# Goal of the exercise
Give the listing again exactly, omitting its images.

########################################

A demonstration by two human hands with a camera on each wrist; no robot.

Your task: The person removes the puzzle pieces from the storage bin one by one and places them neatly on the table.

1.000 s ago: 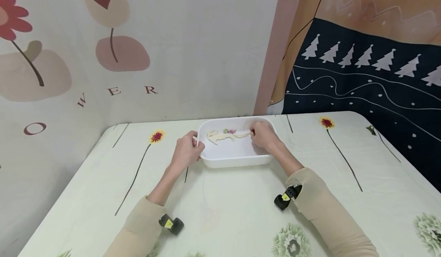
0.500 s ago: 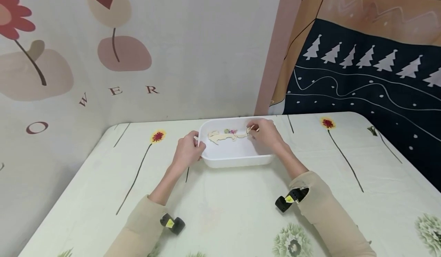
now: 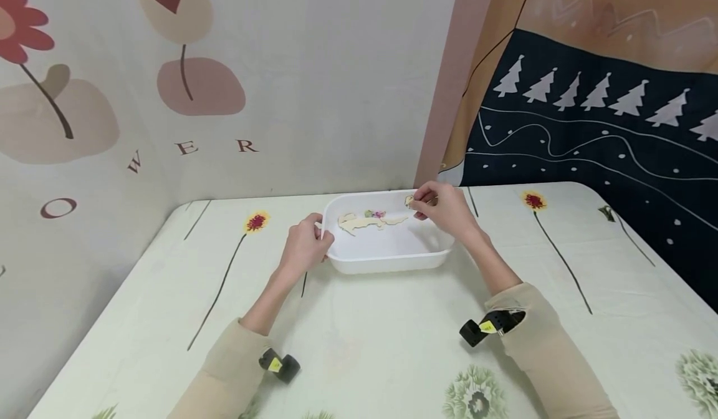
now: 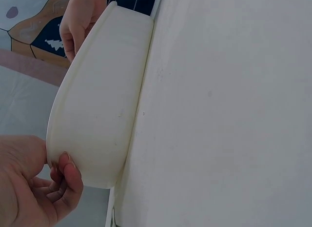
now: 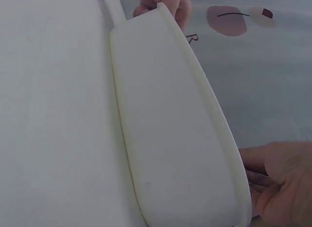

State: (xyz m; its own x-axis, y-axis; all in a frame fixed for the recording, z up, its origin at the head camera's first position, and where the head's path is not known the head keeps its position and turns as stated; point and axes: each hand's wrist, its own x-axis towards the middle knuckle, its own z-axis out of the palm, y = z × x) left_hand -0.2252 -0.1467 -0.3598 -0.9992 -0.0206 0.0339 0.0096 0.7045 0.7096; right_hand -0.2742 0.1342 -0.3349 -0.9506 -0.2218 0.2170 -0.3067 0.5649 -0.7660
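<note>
A white rectangular tray (image 3: pixel 387 265) stands near the table's far edge. My left hand (image 3: pixel 303 245) grips its left rim, thumb on the near side; the left wrist view shows the curled fingers (image 4: pixel 70 185) against the outer wall. Inside lies a thin cream-coloured strip (image 3: pixel 364 223) with ragged edges, and behind it a small pink-and-green piece (image 3: pixel 376 214). Above the tray's right back part, my right hand (image 3: pixel 445 210) pinches a small pale piece (image 3: pixel 409 201) with dark outlines between thumb and fingers. In the right wrist view the tray wall hides those fingertips.
A pale cloth with printed flowers covers the table (image 3: pixel 359 332). A wall hanging (image 3: pixel 336 95) rises right behind the tray, and a dark one with white trees (image 3: pixel 589 120) stands at the right. Black cameras (image 3: pixel 280 366) sit on both wrists.
My right hand has risen from inside the tray toward its right back rim, bringing the small pale piece up with it. The left hand keeps its grip on the left rim.
</note>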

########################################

# Solution
A demonstration by two human hands with a camera on each wrist; no robot.

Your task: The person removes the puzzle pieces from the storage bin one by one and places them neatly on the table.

1.000 s ago: 
0.500 s ago: 
now: 
now: 
now: 

State: (xyz m; its own x-axis, y-axis; all in a frame fixed for the recording, z up, its origin at the head camera's first position, and where the head's path is not known the head keeps its position and turns as stated; point and axes: each hand's wrist, its own x-axis towards the middle knuckle, its own z-axis out of the palm, y = z × x) left_hand -0.2252 -0.1467 -0.3598 -0.9992 -0.0206 0.0339 0.0096 0.7045 0.7096; right_hand -0.2742 0.1342 -0.3349 -0.9506 -0.2218 0.2170 -0.3067 0.5649 -0.7660
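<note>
A white rectangular tray (image 3: pixel 387 265) stands near the table's far edge. My left hand (image 3: pixel 303 245) grips its left rim, thumb on the near side; the left wrist view shows the curled fingers (image 4: pixel 70 185) against the outer wall. Inside lies a thin cream-coloured strip (image 3: pixel 364 223) with ragged edges, and behind it a small pink-and-green piece (image 3: pixel 376 214). Above the tray's right back part, my right hand (image 3: pixel 445 210) pinches a small pale piece (image 3: pixel 409 201) with dark outlines between thumb and fingers. In the right wrist view the tray wall hides those fingertips.
A pale cloth with printed flowers covers the table (image 3: pixel 359 332). A wall hanging (image 3: pixel 336 95) rises right behind the tray, and a dark one with white trees (image 3: pixel 589 120) stands at the right. Black cameras (image 3: pixel 280 366) sit on both wrists.
My right hand has risen from inside the tray toward its right back rim, bringing the small pale piece up with it. The left hand keeps its grip on the left rim.
</note>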

No further output remains.